REST API Basics

This article will walk you through the methods offered by the Carrot2 HTTP/REST service.

Carrot2 DCS (document clustering server) is a set of resources that expose much of the Java API as a stateless HTTP/REST service. The DCS contains the following:

  • HTTP REST service endpoints (/service context) for document clustering, dynamic inspection of service components and an OpenAPI descriptor,
  • an example search frontend (/frontend context) for PubMed and a general-purpose meta search engine utilizing the service,
  • a few Java examples that make use of model classes and query the service,
  • Jetty HTTP server,
  • this documentation.

In the examples below we will refer to the DCS and the REST service interchangeably, although the service application context can be separated and deployed on any other web application container, such as Apache Tomcat.

Installation

The DCS is shipped with the Carrot2 distribution under the dcs folder. It requires java to be installed on the host system and will bind to port 8080 by default.
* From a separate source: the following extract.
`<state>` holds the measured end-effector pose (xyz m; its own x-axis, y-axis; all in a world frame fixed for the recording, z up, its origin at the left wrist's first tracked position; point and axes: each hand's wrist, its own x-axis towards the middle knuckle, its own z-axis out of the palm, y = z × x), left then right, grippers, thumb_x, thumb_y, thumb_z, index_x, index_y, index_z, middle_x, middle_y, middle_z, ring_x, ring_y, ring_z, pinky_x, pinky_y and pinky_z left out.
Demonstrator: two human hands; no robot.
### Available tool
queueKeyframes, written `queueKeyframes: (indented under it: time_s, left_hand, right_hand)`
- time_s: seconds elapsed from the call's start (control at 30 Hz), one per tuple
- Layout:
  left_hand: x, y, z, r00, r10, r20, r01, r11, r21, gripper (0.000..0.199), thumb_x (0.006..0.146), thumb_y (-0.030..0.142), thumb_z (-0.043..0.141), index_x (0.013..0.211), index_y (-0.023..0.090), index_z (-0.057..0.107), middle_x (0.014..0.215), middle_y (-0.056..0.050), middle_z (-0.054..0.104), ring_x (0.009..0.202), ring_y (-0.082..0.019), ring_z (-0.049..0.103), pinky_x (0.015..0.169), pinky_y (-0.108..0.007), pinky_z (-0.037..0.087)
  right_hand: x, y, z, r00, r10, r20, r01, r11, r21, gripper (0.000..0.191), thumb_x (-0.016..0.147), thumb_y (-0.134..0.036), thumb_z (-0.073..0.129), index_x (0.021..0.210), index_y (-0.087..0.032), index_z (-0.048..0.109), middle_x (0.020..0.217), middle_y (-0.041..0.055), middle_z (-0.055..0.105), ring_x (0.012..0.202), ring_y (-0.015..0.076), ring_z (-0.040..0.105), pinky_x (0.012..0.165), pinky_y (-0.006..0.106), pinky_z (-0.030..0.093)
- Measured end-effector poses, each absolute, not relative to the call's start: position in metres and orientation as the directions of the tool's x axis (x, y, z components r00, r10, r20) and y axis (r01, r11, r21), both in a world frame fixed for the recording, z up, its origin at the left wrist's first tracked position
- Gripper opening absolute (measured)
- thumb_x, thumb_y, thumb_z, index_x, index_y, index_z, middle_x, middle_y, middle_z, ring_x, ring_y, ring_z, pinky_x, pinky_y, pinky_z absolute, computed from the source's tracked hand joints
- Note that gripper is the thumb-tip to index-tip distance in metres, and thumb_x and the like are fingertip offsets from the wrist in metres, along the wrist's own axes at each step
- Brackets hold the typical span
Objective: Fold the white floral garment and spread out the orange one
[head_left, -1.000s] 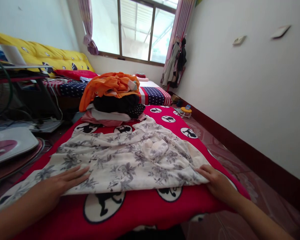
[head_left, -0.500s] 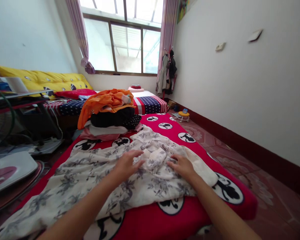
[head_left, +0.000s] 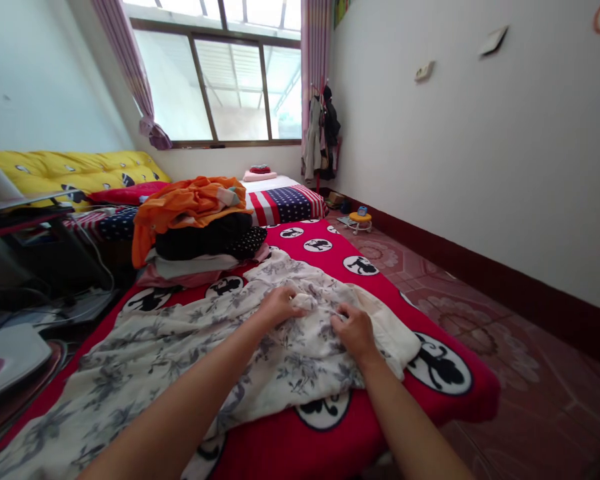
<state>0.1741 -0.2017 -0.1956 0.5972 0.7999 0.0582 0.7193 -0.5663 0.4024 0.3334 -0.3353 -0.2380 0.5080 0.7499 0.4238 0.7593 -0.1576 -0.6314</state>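
The left hand [head_left: 280, 307] and right hand [head_left: 355, 333] are both curled, pinching up folds of the floral cloth [head_left: 290, 363] near the middle of the red mattress [head_left: 380, 293]. The cloth lies rumpled and unfolded, spreading toward the mattress's near left corner. Beyond its far edge sits a stack of clothes [head_left: 203, 245], topped by an orange garment [head_left: 190, 207].
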Motion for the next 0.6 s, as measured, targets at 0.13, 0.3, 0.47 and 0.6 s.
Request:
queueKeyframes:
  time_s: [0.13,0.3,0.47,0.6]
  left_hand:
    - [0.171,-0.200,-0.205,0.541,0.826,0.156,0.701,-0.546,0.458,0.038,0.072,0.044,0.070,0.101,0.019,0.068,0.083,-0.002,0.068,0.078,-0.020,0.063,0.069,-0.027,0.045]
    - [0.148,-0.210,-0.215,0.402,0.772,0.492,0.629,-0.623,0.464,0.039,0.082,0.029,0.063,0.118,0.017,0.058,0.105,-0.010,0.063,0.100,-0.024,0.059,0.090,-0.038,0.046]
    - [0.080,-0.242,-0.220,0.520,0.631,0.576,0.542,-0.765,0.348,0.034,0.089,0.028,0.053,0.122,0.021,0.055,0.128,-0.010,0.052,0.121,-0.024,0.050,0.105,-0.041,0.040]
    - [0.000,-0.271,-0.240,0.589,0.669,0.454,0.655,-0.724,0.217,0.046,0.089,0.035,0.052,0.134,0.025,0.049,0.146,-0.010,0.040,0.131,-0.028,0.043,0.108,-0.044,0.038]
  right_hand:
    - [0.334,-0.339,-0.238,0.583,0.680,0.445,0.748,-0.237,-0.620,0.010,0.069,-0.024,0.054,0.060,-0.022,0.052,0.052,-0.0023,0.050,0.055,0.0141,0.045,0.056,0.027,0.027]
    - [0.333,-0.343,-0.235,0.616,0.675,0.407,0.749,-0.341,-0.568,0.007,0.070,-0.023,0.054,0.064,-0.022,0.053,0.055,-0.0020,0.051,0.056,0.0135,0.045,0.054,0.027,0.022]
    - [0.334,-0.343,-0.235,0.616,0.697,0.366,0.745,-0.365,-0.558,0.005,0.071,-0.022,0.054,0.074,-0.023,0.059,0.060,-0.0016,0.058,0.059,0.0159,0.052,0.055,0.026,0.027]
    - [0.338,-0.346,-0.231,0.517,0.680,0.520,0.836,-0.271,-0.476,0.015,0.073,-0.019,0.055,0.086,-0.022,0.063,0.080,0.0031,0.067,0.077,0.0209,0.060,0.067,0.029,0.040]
An alternative port can be selected by passing the --port option to the launch script, for example:

> dcs --port 8081
09:47:32: DCS context initialized [algorithms: [Bisecting K-Means, Lingo, STC], templates: [frontend-default, lingo, stc, bkmeans]]
09:47:32: Service started on port 8081.

Once started, the service is ready to accept requests, by default at http://localhost:8080/service/.

API workflow

The document clustering service is essentially a single, stateless endpoint accepting JSON requests and returning JSON responses.

A full clustering request is a JSON file containing the following elements:

  • clustering algorithm identifier,
  • language (language components) identifier,
  • text fields of documents to be clustered.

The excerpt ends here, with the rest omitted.